Hi,
I am having trouble getting started with sparklyr and a local install of Spark on Windows 10. Any help appreciated, I'm just getting started with Spark.
tl;dr; It looks like I am missing %SPARK_HOME/launcher/target/scala-2.xx
. Where does that come from?
All the details
I installed sparklyr 0.94 from CRAN, then installed Spark 2.4.0 using
sparklyr::spark_install(version = "2.4.0")
When I try to start Spark with
sc <- spark_connect(master = "local", version='2.4.0')
I get this error:
Error in force(code) :
Failed while connecting to sparklyr to port (8880) for sessionid (37723): Gateway in localhost:8880 did not respond.
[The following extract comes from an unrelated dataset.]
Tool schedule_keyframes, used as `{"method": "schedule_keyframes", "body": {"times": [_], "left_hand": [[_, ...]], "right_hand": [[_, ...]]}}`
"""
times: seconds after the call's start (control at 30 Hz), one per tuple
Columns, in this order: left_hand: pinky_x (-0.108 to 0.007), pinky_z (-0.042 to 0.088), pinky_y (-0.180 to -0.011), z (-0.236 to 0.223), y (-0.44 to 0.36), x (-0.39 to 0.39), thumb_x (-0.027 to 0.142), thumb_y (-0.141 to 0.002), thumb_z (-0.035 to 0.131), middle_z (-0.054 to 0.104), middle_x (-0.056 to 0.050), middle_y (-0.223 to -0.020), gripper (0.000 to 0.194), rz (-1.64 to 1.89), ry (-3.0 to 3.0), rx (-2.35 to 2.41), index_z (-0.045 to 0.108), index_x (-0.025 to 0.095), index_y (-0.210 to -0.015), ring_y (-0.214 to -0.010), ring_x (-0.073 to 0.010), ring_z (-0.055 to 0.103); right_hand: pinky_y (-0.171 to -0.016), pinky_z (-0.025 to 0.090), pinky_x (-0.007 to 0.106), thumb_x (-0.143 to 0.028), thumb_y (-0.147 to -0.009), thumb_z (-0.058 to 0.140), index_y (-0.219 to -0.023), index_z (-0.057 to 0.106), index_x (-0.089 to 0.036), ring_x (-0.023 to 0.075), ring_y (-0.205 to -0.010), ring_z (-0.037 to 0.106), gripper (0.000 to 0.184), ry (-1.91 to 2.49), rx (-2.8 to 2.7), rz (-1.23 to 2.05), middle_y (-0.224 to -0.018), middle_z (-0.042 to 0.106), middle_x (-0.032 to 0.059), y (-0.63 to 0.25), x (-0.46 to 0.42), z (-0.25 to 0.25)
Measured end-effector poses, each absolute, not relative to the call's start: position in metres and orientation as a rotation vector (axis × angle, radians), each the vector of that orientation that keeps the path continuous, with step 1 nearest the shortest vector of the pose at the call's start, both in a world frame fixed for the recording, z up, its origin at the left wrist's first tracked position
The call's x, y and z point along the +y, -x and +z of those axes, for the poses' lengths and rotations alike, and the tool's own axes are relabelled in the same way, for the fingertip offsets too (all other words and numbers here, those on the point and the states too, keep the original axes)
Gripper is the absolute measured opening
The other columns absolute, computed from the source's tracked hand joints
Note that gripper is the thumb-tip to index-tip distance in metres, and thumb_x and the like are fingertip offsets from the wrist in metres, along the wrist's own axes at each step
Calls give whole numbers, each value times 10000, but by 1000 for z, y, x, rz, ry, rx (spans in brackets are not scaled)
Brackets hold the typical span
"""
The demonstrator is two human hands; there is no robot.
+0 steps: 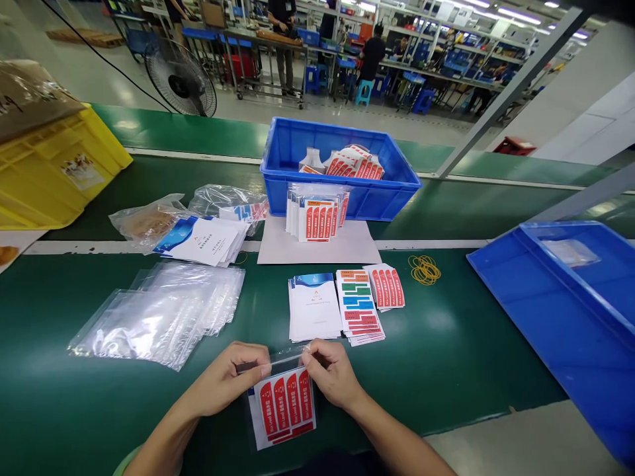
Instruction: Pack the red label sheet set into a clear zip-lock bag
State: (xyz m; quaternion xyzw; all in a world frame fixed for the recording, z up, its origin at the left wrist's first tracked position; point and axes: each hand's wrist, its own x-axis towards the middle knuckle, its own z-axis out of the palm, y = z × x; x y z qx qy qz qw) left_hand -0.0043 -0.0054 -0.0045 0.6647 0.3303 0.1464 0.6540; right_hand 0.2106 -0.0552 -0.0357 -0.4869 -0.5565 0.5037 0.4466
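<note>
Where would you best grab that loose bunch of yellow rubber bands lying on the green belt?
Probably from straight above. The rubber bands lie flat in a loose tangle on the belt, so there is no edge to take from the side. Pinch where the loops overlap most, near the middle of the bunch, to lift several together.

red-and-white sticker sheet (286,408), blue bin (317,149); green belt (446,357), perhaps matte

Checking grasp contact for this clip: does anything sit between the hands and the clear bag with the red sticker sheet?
Nothing visible does. The left hand and right hand both pinch the top edge of the clear bag directly.
</note>
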Motion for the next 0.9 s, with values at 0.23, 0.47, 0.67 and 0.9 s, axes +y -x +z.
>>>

Path: C:\Users\kjohnson\AppData\Local\spark\spark-2.4.0-bin-hadoop2.7\bin\spark-submit2.cmd
Parameters: --class, sparklyr.Shell, "C:\Program Files\R\Library\sparklyr\java\sparklyr-2.3-2.11.jar", 8880, 37723
Log: C:\Users\KJOHNS~1.CAL\AppData\Local\Temp\RtmpuKTspW\file3fa013955648_spark.log
---- Output Log ----
---- Error Log ----
Calls: spark_connect ... tryCatchOne -> <Anonymous> -> abort_shell -> <Anonymous> -> force
In addition: Warning message:
In system2(spark_submit_path, args = shell_args, stdout = stdout_param, :
'CreateProcess' failed to run 'C:\Users\kjohnson\AppData\Local\spark\SPARK-~1.7\bin\SPARK-~1.CMD --class sparklyr.Shell "C:\Program Files\R\Library\sparklyr\java\sparklyr-2.3-2.11.jar" 8880 37723'
If I try the command from the command line, I get a somewhat more informative error:
C:\> C:\Users\kjohnson\AppData\Local\spark\spark-2.4.0-bin-hadoop2.7\bin\spark-submit2.cmd --class sparklyr.Shell "C:\Program Files\R\Library\sparklyr\java\sparklyr
-2.3-2.11.jar" 8880 76708
Exception in thread "main" java.lang.IllegalStateException: Cannot find any build directories.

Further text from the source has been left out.